Under the proposed bill, once the stop arm camera captures evidence of a violation, the bus driver has to write a report on the incident. From there, an officer will review and confirm the offense.

Within 10 days, the owner of the vehicle will be sent a citation in the mail. If the owner wasn’t driving the vehicle at the time, he/she will have to respond with the name and address of the driver who was.

Potential profit for school corporations

Fines within five years of a citation would be as follows:

  • $300–First offense
  • $750–Second offense
  • $1,000–Third offense
A proposed bill authorizing school bus stop arm cameras estimates school corporations will collect about 37.5% of the fines.
A proposed bill authorizing school bus stop arm cameras estimates school corporations will collect about 37.5% of the fines.

“A lot of school corporations are strapped for cash for their transportation,” Smith said.  “So what if they’re able to raise a little more revenue and they use it in the transportation department?  But we also stop people from running stop arms.”

Under the bill’s requirements, the company that installed the cameras will get up to 25 percent of fines collected. The rest of the revenue will be split between the Spinal Cord and Brain Injury Fund and the school district.

The proposed allocation of fines could pose a problem. American Traffic Solutions is an Arizona-based company that installs cameras on school buses. Charles Territo, spokesperson, said the company usually collects between 50 and 75 percent of fines.

Territo told 15 Finds Out the company has installed about 500 cameras on buses in six states (Washington, Texas, Georgia, Illinois, Maryland, and Virginia).

Taking the bus driver’s word for it

The stop arm camera bill has only been introduced on the house side. But one in the state senate has passed a committee.

“Who’re you going to charge if you can’t identify the driver?”

State Senator Eric Bassler (R-Washington) authored a bill that’s focused on handing out more severe, misdemeanor charges for stop arm violators. Under his bill, the bus driver’s report will be enough to charge an offender.

“They could then be cited without the police officer actually seeing the event,” Bassler said. “Ultimately where it would come down to is a person would go before a judge, just like in many other situations, and the judge would hear both sides of the case and make a determination.”

Tough to prove

Allen County Prosecutor Karen Richards thinks solely using a bus driver’s report against a driver will be a tough sell toward a judge.

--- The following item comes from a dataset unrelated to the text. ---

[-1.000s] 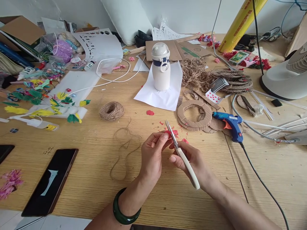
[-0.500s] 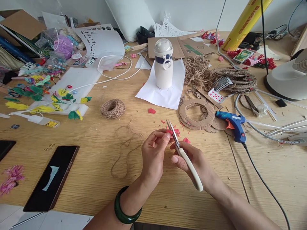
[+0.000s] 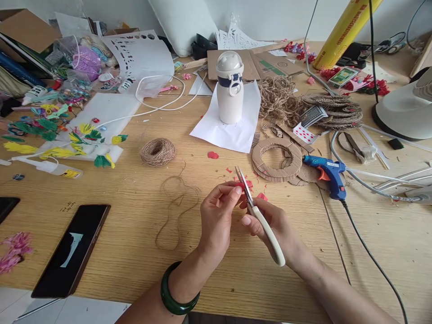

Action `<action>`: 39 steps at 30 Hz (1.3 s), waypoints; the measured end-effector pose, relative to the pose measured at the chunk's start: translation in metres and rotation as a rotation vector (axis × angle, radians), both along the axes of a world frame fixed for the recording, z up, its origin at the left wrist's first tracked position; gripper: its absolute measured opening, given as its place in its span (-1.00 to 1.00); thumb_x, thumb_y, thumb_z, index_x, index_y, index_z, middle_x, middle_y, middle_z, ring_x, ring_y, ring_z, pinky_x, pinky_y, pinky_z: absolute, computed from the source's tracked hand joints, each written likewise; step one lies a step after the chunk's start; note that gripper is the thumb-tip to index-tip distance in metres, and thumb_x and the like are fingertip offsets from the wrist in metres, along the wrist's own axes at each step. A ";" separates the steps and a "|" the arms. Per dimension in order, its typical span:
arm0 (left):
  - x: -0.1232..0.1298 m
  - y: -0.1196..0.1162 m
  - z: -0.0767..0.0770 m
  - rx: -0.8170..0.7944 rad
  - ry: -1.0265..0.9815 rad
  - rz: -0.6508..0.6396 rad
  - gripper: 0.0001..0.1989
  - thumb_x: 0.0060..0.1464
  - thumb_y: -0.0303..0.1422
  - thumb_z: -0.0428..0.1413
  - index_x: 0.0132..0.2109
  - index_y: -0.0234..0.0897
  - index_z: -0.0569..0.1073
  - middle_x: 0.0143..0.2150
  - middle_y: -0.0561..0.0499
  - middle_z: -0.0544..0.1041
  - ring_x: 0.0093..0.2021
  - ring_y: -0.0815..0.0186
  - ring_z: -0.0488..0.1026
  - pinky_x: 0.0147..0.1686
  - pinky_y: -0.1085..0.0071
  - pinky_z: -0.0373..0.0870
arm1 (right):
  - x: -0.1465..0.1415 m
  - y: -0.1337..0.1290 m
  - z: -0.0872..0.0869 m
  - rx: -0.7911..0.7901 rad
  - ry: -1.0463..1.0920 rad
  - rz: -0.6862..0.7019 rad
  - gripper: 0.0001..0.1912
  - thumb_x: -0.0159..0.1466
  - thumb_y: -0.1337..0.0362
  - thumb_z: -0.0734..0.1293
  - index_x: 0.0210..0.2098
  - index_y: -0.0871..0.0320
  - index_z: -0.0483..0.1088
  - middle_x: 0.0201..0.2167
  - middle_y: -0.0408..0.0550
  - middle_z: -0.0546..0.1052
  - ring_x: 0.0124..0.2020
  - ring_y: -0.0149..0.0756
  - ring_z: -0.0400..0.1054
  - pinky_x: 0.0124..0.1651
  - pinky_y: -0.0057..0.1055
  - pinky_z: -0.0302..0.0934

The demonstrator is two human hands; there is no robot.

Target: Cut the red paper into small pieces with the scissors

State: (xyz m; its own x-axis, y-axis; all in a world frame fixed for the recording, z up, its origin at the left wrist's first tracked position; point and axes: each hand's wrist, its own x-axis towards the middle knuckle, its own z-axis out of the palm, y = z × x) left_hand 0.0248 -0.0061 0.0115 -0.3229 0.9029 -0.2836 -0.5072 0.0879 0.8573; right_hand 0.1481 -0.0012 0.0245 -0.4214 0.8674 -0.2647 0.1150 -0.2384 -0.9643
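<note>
Between the thumb and fingers of my left hand (image 3: 218, 216) is a small red piece of paper (image 3: 240, 185), mostly hidden by the fingertips. My right hand (image 3: 270, 222) grips scissors (image 3: 270, 234) with pale cream handles, their blades pointing up and away beside the red piece. The blades are slightly apart at the tips. Red scraps (image 3: 249, 184) lie on the table just beyond the blades, and another red piece (image 3: 212, 155) lies farther off. Left of my hands, a loose length of twine (image 3: 178, 211) trails from near a twine ball (image 3: 158, 152).
A white bottle (image 3: 231, 96) stands on white paper (image 3: 207, 128). To the right are a cardboard ring (image 3: 258, 164) and a blue glue gun (image 3: 329, 173) with its cord. A phone (image 3: 72, 252) lies at the left front, below yellow and green craft flowers (image 3: 81, 139).
Both hands stay almost in place. The scissors have shifted very slightly, and the whole view has moved a little.
</note>
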 end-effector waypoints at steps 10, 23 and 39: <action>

“Your misdemeanor is going to be very tough to prove,” she said. “And then it has to go through our office. And the probable cause has to be found by the judge before we can arrest somebody. And a judge is not going to find probable cause under those circumstances.”

When it comes to mailing tickets based on a pictures of someone’s license, Richards thinks the process could be unconstitutional. Authorities have to prove who commits an offense, and the owner of the vehicle might not have been the one driving at the time of the violation.

“Who’re you going to charge if you can’t identify the driver?” she asked. “You can’t give a ticket to a car. You’re giving a ticket to a driver and you have to be able to figure out who the driver is.”

Fort Wayne Community Schools has recently cut bus routes as part of a $2.5 million budget deficit in the transportation department.  When asked about the stop arm camera bill’s potential to save lives and bring in more money, FWCS leaders told 15 Find Out they’ll take a look at the option if the bill passes.

15 Finds Out will continue to follow each of the stop arm bills and will have updates as soon as they become available.